All of the data below should be printed again exactly, pictures excluded.

──────── INFORMATION SHOWN

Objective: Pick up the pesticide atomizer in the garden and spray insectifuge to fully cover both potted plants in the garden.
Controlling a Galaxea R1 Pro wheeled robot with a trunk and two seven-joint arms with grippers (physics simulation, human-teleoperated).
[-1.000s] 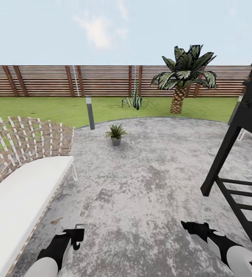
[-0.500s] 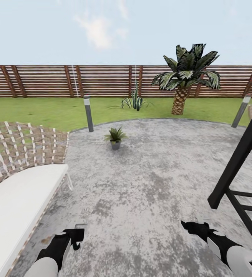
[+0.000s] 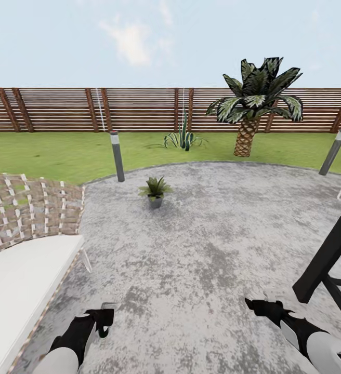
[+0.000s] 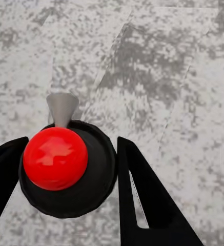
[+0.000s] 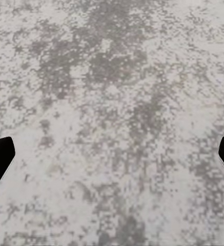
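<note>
Our left gripper (image 4: 65,169) has its jaws clenched around the pesticide atomizer (image 4: 65,164): in the left wrist view we look down on its dark round body with a red cap and a grey nozzle, black fingers (image 4: 142,200) on either side, over the patio (image 3: 207,234). Our right gripper (image 5: 112,154) hangs over bare paving with its jaws released, fingertips wide apart. One potted plant (image 3: 154,190) stands ahead on the patio, near a grey bollard lamp (image 3: 117,156) at the lawn's (image 3: 46,153) edge. A palm (image 3: 253,101) stands before the wooden fence (image 3: 51,109). A woven lounger (image 3: 25,244) sits at our left.
</note>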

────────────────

- _RESPONSE FOR THIS EXERCISE_:
Objective: Pick up the pesticide atomizer in the garden and spray insectifuge to fully cover both potted plants in the garden.
Controlling a Galaxea R1 Pro wheeled robot with a trunk and two seven-joint arms with grippers (physics simulation, human-teleoperated).
[-1.000s] 
[-0.500s] 
[+0.000s] 
[+0.000s] 
[+0.000s] 
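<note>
Our left gripper (image 4: 65,169) has its jaws clenched around the pesticide atomizer (image 4: 65,164): in the left wrist view we look down on its dark round body with a red cap and a grey nozzle, black fingers (image 4: 142,200) on either side, over the patio (image 3: 207,234). Our right gripper (image 5: 112,154) hangs over bare paving with its jaws released, fingertips wide apart. One potted plant (image 3: 154,190) stands ahead on the patio, near a grey bollard lamp (image 3: 117,156) at the lawn's (image 3: 46,153) edge. A palm (image 3: 253,101) stands before the wooden fence (image 3: 51,109). A woven lounger (image 3: 25,244) sits at our left.
</note>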

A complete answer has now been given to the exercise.